Sailing | Teams get in practice prior to Atlantic Coast Championships
Mixed results at various events mark weekend
Published: Wednesday, October 24, 2012
Updated: Wednesday, October 24, 2012 08:10
As the Atlantic Coast Championships rapidly approach for both of the sailing teams, the opportunity to sharpen their skills in what could be their second−to−last weekend of sailing this season has become more important than ever. This past weekend, the coed sailing team took to their 420s at the Sherman Hoyt Trophy, hosted by Brown University at the Edgewood Yacht Club. Meanwhile, the women’s team headed to the Charles for MIT’s Stu Nelson Trophy with hopes of improving what has been a somewhat inconsistent season.
And although this weekend’s trophy in itself was not particularly important, the location was specifically significant to the coed team, as well as for all New England Inter−collegiate Sailing Association (NEISA) teams participating.
“[The Sherman Hoyt] was your normal intersectional, but all the top sailors were there,” senior tri−captain William Hutchings said. “Because of [the Erwin Schell qualifier] next weekend, all the NEISA teams brought their best teams to practice for next weekend.”
Junior skipper and tri−captain William Haeger and junior crew Paula Grasberger took to the A−division again, as a shifting southeastern breeze met them on the water, with mixed results. In their first two races, Haeger and Grasberger finished 14th and 10th before redeeming themselves in the third race and again in the seventh race with a pair of runner−up finishes, although those ended up as highlights in an up−and−down series of races, totaling 106 points, good for eighth place in the division.
Meanwhile, in the B−division, Hutchings partnered with junior crew Kathleen Kwasniak. Although they started with a runner−up finish in their first race, they were not much more fortunate than their fellow classmates until the second day, where they had a breakdown in the 11th race before winning their 12th and final race. They finished in fourth with 84 points.
Overall, after Saturday, the Jumbos rested at a disappointing 11th place out of the 18 teams present. However, despite the underwhelming results on day one, the team managed to regroup on Sunday, finishing sixth out of 18 teams with 190 cumulative points, wedged in front of the host and seventh−place Brown’s 197 points, but behind fifth−place Old Dominion’s 181 points. MIT took the Sherman Hoyt Trophy with 139 points, with Yale (153) and Roger Williams (157) rounding out the top three.
“I was expecting to finish top−five; sailing at our full potential,” Hutchings said. “We could have won if we performed on Saturday as well as we did on Sunday; but we were still able to pull it together, thankfully.”
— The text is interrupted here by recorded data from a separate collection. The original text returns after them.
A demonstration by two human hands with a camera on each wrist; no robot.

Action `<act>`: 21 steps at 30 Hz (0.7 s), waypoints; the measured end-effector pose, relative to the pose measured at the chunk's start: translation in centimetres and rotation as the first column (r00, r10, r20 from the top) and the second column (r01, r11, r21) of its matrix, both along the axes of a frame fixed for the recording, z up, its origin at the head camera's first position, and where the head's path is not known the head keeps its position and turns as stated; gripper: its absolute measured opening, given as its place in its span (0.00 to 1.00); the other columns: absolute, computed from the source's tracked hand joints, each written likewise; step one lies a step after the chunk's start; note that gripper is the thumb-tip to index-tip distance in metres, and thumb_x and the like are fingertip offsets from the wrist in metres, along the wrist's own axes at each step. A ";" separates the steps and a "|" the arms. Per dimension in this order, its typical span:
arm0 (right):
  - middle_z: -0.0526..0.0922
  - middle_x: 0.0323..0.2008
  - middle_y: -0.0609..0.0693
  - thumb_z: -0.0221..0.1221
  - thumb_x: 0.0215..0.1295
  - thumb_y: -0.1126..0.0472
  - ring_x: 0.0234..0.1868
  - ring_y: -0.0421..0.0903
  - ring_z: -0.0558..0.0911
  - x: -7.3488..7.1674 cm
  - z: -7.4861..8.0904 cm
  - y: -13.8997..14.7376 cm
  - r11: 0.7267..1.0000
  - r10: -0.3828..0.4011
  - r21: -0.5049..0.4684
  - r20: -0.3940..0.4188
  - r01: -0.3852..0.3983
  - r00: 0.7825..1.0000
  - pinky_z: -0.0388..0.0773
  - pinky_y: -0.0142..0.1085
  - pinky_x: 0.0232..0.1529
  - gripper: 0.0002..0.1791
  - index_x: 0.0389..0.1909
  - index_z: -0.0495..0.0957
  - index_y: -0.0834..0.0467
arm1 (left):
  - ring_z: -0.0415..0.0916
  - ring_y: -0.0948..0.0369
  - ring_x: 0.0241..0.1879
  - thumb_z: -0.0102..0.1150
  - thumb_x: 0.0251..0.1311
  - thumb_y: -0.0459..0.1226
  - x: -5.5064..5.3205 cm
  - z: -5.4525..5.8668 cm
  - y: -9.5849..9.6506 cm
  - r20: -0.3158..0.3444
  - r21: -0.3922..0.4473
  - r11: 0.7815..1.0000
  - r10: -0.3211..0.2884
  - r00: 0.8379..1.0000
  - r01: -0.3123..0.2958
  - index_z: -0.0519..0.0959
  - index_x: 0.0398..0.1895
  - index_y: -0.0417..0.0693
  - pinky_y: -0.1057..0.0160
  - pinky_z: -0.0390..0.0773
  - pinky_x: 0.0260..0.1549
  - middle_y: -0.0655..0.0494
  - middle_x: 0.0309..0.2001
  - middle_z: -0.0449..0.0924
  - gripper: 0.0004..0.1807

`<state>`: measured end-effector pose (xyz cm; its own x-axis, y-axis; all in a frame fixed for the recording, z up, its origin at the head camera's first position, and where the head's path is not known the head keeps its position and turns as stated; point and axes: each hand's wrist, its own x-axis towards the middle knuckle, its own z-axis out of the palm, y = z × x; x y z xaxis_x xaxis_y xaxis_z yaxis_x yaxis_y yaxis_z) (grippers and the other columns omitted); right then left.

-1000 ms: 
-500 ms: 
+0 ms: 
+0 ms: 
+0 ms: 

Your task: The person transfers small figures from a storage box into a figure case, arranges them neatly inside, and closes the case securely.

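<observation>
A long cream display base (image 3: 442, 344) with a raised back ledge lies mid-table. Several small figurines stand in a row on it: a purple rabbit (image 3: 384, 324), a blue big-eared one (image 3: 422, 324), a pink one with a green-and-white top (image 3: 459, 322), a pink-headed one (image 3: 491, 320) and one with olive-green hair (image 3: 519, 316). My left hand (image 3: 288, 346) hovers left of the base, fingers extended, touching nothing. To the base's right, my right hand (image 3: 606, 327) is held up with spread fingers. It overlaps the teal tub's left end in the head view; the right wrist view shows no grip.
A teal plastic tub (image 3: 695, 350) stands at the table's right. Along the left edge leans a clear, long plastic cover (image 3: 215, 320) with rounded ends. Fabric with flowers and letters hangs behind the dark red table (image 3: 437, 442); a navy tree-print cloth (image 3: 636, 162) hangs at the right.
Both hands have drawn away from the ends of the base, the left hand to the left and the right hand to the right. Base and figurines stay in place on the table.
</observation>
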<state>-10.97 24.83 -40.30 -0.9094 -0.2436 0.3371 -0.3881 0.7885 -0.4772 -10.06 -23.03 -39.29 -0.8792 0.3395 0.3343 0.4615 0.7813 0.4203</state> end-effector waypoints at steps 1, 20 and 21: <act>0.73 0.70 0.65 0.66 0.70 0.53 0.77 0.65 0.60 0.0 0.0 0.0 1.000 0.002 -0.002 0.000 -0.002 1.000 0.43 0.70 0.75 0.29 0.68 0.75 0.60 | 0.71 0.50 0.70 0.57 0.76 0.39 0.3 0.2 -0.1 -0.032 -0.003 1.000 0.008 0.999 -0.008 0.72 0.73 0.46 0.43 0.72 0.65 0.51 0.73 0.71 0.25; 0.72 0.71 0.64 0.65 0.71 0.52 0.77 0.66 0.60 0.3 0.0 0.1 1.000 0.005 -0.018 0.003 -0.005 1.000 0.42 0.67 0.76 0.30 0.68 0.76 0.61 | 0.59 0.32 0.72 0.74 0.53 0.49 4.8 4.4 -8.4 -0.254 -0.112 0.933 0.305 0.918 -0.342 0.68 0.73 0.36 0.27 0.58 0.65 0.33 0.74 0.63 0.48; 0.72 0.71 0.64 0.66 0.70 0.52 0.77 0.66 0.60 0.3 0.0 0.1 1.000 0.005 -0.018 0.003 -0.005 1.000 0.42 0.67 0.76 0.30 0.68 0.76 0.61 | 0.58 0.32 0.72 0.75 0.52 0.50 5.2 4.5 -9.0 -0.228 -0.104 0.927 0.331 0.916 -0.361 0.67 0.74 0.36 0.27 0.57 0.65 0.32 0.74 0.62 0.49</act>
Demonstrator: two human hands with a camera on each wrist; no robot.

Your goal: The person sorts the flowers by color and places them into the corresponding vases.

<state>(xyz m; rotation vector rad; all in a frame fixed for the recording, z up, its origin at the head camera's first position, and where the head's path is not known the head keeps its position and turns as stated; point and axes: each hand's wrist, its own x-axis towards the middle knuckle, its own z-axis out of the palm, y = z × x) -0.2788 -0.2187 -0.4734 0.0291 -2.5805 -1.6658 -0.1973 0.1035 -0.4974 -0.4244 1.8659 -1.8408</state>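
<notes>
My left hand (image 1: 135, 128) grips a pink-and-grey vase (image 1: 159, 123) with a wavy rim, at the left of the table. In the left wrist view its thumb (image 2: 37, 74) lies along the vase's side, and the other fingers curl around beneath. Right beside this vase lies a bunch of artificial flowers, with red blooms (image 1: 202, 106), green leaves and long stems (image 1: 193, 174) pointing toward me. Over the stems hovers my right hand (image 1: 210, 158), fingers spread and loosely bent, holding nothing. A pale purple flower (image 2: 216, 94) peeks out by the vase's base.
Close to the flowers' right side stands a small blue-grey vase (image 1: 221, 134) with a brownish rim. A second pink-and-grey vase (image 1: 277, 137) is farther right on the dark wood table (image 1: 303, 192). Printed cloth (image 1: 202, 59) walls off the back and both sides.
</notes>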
While the coed team met with their share of difficulties, the women’s team had the exact opposite occur to them at MIT’s Stu Nelson Trophy. Senior skipper and team captain Natalie Salk joined with fellow classmate Amelia Quinn in the A−division while B−division senior skipper Mariel Marchand and her junior crew Sara Makaretz arrived at the Charles ready to compete. Quinn is also a features editor at the Daily.
“This was an intersectional, so the competition was high and each race for us is important in how it impacts us and our ranking,” Salk said.
The team’s preparation showed from the get−go. Salk and Quinn opened their first race with a victory, and repeated in their fourth, fifth, and ninth races, finishing up with just 87 points; good for second place, only behind Boston College’s 76 points.
In the B−division, Marchand and Makaretz opened with mediocre finishes of 12th and eighth in their first two races, before cruising to a number of top−five finishes in almost all of their remaining races for the day. They finished fourth with 101 points, including victory in their 13th race.
“It felt great,” Salk said. “It was the best we’ve sailed since I’ve been at Tufts, and this regatta was really good for our self−confidence. We’re feeling great right now, and we’re ready to enjoy ourselves.”
In total, the team finished with 188 points in the 18−team regatta, bested only by Boston College’s 157 points, and comfortably ahead of Yale’s 229 points. While the Eagles dominated both divisions with victories in 13 out of 36 total races, the Jumbos made a mark of their own with perhaps the most consistent results of the weekend. Tufts had at least top−five marks in all but 13 of its races, and subsequently earned itself a top−two spot in a regatta for the first time since last month’s Regis Bowl hosted by Boston University.
The coed team faces its next challenge, the Erwin Schell Trophy, this weekend at Brown, with the hopes of earning a qualifying spot for the upcoming nationals. Meanwhile, the women’s team will look forward to the Victorian Coffee Urn hosted by Connecticut College.